- [Exercise prompt]:
All lines with the word "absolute" must be pulled from the entries below.

§ §

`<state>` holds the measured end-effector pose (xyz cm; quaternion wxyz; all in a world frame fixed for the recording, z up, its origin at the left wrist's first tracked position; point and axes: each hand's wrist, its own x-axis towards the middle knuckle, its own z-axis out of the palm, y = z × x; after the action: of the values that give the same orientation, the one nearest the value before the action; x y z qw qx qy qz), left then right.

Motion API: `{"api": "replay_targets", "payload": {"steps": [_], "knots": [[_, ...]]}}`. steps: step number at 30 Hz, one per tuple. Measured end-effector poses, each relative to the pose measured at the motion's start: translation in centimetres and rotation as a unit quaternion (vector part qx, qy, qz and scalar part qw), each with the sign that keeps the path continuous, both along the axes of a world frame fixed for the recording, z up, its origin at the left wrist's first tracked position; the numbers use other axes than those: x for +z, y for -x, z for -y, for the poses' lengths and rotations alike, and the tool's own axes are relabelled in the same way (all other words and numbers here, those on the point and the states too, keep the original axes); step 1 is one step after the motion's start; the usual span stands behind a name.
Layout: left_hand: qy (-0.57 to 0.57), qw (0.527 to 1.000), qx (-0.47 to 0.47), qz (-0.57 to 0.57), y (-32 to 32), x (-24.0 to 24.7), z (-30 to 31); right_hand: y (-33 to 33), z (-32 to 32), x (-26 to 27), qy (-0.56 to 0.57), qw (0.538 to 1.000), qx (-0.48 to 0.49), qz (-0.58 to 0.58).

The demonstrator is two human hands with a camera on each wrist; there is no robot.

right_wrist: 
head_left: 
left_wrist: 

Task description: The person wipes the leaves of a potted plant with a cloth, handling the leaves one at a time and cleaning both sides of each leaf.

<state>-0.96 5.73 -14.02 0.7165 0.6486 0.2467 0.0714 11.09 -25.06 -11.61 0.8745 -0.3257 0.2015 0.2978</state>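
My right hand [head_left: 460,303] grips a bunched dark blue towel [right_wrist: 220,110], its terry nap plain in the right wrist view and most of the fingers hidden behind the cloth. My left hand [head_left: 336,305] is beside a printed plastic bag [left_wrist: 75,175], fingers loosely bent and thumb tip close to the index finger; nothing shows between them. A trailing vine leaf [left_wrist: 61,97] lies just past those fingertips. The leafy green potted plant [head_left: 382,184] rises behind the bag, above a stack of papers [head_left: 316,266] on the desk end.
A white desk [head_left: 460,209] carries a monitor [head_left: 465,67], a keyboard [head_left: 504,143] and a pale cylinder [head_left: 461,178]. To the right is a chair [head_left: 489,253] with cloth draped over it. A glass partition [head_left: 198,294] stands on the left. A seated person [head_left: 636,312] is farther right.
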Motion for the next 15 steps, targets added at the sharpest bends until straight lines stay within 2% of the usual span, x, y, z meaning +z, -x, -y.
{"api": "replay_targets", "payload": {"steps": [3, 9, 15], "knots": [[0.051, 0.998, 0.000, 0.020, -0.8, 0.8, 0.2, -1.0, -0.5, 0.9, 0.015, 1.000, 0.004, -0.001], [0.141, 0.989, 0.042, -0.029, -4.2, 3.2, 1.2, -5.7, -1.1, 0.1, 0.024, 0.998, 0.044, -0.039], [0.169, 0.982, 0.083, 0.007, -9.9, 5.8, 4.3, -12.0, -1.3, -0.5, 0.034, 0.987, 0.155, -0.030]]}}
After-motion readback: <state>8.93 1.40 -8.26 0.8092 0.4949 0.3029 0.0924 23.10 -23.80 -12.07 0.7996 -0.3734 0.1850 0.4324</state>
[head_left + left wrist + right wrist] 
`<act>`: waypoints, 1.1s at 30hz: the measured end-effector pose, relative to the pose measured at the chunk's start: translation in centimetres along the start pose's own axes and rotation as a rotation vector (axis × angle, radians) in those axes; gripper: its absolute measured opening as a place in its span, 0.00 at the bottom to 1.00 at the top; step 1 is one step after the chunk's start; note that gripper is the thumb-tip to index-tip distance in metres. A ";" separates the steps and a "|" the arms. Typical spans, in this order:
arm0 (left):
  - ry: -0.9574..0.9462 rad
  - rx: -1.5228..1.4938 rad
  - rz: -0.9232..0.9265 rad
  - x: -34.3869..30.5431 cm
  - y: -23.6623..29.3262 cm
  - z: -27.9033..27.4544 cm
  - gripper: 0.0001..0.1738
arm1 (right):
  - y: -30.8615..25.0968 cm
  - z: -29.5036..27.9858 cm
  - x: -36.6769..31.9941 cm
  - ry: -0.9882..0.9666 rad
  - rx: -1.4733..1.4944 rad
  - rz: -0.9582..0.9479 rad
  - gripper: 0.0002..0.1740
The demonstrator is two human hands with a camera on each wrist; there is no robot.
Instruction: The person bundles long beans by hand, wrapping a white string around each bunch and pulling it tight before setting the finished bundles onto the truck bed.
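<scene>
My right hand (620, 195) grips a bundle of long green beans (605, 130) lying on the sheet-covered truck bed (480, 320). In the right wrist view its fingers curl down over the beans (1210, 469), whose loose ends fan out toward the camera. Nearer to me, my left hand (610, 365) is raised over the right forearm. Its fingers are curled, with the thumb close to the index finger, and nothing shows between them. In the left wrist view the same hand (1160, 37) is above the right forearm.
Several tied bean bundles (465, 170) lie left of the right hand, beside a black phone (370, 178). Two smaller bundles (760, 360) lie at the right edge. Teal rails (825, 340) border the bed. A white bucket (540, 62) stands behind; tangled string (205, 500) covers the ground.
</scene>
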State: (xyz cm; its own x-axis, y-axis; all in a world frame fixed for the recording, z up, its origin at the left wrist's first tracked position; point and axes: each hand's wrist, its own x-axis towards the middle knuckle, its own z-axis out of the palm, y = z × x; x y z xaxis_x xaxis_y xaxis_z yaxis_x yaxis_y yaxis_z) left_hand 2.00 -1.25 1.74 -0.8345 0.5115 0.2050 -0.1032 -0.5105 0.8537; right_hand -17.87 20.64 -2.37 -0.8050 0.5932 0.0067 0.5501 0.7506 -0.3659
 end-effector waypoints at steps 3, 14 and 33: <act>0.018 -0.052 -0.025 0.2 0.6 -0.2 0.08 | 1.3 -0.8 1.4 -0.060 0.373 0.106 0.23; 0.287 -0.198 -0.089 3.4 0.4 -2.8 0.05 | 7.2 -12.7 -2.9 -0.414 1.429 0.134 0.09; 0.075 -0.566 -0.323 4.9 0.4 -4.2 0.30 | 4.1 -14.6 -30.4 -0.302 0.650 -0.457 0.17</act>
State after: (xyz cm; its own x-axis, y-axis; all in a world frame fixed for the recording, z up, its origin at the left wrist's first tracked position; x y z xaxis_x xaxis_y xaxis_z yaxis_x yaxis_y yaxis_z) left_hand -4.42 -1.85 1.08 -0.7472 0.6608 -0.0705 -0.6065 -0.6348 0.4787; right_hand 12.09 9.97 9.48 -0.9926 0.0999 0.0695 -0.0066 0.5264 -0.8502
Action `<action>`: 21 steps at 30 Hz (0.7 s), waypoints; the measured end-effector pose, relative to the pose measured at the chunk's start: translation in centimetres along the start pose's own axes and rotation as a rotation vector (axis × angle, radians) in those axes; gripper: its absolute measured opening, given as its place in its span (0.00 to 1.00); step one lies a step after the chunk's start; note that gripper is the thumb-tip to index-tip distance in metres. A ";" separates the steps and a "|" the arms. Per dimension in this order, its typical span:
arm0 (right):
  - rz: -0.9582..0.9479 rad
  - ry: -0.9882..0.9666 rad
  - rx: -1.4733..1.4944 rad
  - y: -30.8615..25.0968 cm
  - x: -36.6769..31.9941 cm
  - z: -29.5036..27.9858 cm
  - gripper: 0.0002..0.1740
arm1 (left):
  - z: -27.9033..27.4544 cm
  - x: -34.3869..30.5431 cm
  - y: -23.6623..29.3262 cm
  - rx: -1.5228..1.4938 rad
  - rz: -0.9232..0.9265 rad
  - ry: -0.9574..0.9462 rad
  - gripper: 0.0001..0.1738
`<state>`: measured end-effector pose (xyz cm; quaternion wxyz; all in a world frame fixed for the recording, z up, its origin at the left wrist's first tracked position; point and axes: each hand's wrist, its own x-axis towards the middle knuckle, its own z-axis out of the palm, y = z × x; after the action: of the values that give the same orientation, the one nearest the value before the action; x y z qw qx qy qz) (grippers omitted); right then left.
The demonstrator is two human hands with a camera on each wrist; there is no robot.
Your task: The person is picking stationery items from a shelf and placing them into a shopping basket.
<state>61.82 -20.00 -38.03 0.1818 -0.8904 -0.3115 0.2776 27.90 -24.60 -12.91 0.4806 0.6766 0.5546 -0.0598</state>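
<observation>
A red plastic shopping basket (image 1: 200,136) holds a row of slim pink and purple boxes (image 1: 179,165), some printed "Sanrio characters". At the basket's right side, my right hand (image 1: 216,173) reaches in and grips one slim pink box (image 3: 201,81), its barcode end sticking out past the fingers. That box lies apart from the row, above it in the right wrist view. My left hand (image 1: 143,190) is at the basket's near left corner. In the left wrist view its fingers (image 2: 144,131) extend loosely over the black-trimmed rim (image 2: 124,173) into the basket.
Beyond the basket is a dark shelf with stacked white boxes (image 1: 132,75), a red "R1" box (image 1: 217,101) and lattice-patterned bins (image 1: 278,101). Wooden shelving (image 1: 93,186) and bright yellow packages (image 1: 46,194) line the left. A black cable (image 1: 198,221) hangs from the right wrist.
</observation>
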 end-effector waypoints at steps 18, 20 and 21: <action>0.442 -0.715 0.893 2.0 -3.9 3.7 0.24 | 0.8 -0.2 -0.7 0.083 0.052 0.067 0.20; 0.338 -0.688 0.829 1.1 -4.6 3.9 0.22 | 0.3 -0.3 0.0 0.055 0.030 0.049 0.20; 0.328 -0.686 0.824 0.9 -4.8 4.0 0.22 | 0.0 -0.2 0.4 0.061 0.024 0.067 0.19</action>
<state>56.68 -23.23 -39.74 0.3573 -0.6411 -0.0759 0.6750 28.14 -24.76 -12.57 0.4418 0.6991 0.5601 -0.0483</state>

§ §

- [Answer below]:
`<act>`: waypoints, 1.1s at 30hz: the measured end-effector pose, relative to the pose measured at the chunk's start: translation in centimetres along the start pose's own axes and rotation as a rotation vector (axis × angle, radians) in those axes; gripper: its absolute measured opening as a place in its span, 0.00 at the bottom to 1.00 at the top; step 1 is one step after the chunk's start; note that gripper is the thumb-tip to index-tip distance in metres. A ";" separates the steps and a "|" the arms. Typical spans, in this order:
Action `<action>`: 21 steps at 30 Hz (0.7 s), waypoints; the measured end-effector pose, relative to the pose measured at the chunk's start: translation in centimetres along the start pose's own axes and rotation as a rotation vector (axis × angle, radians) in those axes; gripper: its absolute measured opening, given as its place in its span (0.00 to 1.00); step one lies a step after the chunk's start; note that gripper is the thumb-tip to index-tip distance in metres. A ";" separates the steps and a "|" the arms. Per dimension in this order, its typical span:

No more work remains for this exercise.